I would like to incorporate 'real' data in this model, for instance external temperature (simulated as a sinewave below). The code below shows my current solution/hack which uses a function called FindVal to interpolate the real data to the timestamp being evaluated by odeint.
This is very slow so I am looking for suggestions as to how this can be done in a better way.
Here is the code...
from scipy.integrate import odeint
from numpy import linspace
from numpy import interp
from numpy import sin
from numpy.random import randint
from numpy import array
from numpy import zeros
from numpy import where
def FindVal(timeseries, t):
''' finds the value of a timeseries at the time given by the ode solver
INPUTS: timeseries - [list of times, list of values]
t - timestamp being evaluated
OUTPUTS: interpolated value at t
'''
ts_t = timeseries[0]
ts_v = timeseries[1]
# if t is beyond the end of the time series chose the last value
if t > ts_t[-1]:
val = ts_v[-1]
else:
val = interp(t, ts_t, ts_v)
return val
def SpaceHeat(Tin, t):
''' calculates the change in internal temperature
INPUTS: Tin - temperature at t - 1
t - timestep
OUTPUTS: dTdt - change in T
'''
# unpack params
ma = params['ma'] # mass of air
ca = params['ca'] # heat capacity of air
hlp = params['hlp'] # heat loss parameter
qp = params['qp'] # heater power
Touts = params['Tout'] # list of outside temps
Tout = FindVal(Touts, t) # value of Tout in this timestep
Qonoffs = params['Qonoff'] # list of heater on/offs
Qonoff = FindVal(Qonoffs, t) # heater state at this timestep
qin = qp * Qonoff # heat input
qmass = 0 # ignore mass effects for now
# calculate energy lost
qloss = (Tin - Tout) * hlp #
# calculate the change in temperature
dTdt = (qin - qmass - qloss) / (ma * ca)
return dTdt
def Solve(timeline, Qonoff):
# simulate the outside temp as a sinewave
Tout = [timeline, (sin(0.001 * timeline + 1500) * 10) + 2] # outside temp
# create a dict of model parameters
global params
params = {'ma' : 1000.0 * 250, # air mass, kg
'ca' : 1.0, # air heat capacity j/kg
'hlp' : 200.0, # home heat loss parameter wk
'qp' : 10000.0, # heater output w
'Qonoff' : Qonoff, # list of on off events
'Tout' : Tout,
}
# set the initial temperature
Tinit = 10.0
# solve
temps = odeint(SpaceHeat, Tinit, timeline)
return temps
# create a timeline for the simulation
timeline = linspace(0, 6000, 96)
# calculate the optimum control
Qonoff = zeros(len(timeline))
temps = Solve(timeline, qonoff)
This was a while ago and my knowledge has moved on significantly....

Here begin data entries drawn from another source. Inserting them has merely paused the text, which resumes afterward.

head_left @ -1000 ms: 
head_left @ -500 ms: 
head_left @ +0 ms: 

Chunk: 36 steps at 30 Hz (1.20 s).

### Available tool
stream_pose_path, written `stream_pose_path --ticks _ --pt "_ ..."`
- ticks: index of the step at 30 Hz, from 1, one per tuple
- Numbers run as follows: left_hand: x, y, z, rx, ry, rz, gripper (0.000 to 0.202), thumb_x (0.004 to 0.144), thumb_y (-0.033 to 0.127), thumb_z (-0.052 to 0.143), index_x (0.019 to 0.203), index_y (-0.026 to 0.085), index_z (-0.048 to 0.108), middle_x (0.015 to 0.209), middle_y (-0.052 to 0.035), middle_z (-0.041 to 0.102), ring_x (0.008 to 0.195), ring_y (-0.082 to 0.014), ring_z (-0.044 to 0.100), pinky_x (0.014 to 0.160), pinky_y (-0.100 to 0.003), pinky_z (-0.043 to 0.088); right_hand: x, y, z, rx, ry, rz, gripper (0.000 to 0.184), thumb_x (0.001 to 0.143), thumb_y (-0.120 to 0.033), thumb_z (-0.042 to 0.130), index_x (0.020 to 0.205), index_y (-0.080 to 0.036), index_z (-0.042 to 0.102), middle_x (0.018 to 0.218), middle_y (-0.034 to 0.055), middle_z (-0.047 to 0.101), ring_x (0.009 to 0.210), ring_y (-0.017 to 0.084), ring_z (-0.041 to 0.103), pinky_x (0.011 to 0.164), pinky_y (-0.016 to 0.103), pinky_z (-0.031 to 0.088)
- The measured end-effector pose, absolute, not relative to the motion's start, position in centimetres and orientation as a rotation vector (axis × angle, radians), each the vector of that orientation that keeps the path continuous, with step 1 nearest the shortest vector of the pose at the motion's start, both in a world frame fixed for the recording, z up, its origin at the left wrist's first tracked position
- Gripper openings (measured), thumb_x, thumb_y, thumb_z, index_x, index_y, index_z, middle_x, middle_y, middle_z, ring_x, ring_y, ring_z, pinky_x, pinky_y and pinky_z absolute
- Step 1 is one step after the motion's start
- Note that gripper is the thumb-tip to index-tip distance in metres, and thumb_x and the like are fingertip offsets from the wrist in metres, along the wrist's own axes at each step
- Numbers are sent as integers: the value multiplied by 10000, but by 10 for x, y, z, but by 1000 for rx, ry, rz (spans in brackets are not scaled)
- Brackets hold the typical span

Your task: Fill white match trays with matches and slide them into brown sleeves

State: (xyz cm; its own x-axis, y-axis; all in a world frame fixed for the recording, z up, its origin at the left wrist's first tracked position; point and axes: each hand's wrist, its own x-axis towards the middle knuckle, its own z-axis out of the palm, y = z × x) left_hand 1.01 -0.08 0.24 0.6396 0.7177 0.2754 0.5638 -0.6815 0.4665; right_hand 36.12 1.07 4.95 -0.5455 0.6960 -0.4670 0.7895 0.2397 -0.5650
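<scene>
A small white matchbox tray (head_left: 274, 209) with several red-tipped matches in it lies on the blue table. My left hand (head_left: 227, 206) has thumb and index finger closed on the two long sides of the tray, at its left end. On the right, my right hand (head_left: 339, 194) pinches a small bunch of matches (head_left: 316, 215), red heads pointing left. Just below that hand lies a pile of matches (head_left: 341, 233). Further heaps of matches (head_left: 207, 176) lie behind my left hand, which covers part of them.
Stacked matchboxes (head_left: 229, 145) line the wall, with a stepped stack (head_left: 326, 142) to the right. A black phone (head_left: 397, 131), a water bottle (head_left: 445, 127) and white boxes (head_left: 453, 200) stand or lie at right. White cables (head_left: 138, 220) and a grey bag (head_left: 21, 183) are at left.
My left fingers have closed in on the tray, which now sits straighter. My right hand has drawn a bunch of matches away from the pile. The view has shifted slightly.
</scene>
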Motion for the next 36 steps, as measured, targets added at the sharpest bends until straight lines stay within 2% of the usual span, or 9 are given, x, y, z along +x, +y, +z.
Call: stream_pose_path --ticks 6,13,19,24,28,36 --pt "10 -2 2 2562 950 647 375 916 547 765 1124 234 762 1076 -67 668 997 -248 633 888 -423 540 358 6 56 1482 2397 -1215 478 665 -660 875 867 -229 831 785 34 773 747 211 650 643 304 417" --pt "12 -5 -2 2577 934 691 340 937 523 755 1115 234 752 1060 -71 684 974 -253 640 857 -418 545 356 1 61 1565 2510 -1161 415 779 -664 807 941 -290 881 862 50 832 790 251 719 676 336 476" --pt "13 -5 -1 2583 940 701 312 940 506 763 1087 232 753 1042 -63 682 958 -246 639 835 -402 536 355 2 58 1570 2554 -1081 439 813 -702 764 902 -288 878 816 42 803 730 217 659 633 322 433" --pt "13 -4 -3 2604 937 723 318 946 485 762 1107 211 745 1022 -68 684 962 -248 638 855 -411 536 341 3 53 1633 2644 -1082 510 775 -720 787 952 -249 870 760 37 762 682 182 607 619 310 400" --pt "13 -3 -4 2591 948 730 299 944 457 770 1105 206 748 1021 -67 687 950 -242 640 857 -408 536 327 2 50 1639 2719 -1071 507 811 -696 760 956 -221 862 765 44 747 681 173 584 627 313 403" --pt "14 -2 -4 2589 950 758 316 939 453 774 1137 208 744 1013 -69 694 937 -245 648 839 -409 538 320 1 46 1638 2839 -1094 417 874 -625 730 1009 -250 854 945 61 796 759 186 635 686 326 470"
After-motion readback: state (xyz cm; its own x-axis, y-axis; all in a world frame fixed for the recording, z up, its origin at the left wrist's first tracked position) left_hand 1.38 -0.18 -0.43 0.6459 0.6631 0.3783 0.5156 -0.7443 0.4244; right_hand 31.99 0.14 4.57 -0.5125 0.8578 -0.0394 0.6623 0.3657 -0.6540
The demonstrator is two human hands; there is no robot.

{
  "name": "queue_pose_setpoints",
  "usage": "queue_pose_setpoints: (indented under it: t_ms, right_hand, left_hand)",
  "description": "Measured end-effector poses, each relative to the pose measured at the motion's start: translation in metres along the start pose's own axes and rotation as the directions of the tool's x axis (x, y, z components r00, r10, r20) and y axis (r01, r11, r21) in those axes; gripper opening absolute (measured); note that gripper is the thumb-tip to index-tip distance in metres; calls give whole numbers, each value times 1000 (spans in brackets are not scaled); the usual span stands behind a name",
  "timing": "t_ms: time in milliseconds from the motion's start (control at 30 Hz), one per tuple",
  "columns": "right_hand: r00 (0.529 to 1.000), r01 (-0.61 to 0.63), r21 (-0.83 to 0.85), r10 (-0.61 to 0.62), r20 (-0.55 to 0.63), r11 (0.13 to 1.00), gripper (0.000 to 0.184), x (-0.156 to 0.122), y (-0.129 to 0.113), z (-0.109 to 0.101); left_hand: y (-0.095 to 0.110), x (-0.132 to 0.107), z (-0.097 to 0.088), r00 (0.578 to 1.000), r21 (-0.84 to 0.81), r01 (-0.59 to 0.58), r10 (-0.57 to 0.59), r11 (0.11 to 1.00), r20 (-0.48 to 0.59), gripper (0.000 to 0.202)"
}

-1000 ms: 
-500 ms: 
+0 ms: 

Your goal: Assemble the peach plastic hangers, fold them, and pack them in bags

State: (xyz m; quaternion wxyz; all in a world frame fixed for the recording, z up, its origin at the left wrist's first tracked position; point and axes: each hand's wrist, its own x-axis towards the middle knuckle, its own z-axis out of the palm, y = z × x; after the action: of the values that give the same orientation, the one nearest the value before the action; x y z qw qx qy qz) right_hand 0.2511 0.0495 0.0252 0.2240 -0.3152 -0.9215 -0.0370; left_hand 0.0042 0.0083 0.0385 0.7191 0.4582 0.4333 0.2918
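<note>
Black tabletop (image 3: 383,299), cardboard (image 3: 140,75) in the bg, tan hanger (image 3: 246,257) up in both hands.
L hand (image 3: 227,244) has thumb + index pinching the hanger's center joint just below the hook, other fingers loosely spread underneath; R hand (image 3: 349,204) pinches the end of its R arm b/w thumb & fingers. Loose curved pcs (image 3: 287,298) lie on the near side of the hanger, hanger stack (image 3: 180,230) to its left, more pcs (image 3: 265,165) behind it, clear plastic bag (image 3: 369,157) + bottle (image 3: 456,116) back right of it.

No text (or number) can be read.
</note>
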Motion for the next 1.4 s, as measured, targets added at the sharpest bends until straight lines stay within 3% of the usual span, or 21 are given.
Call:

The answer to this is that you have to solve an ODE at each step of the external data you want to use, using the results from the previous integration at the start of this new state.
One line is missing, qonoff was not defined.
Qonoff = zeros(len(timeline))
qonoff = [timeline, zeros(len(timeline))]
temps = Solve(timeline, qonoff)
It's not a solution yet, just a comment.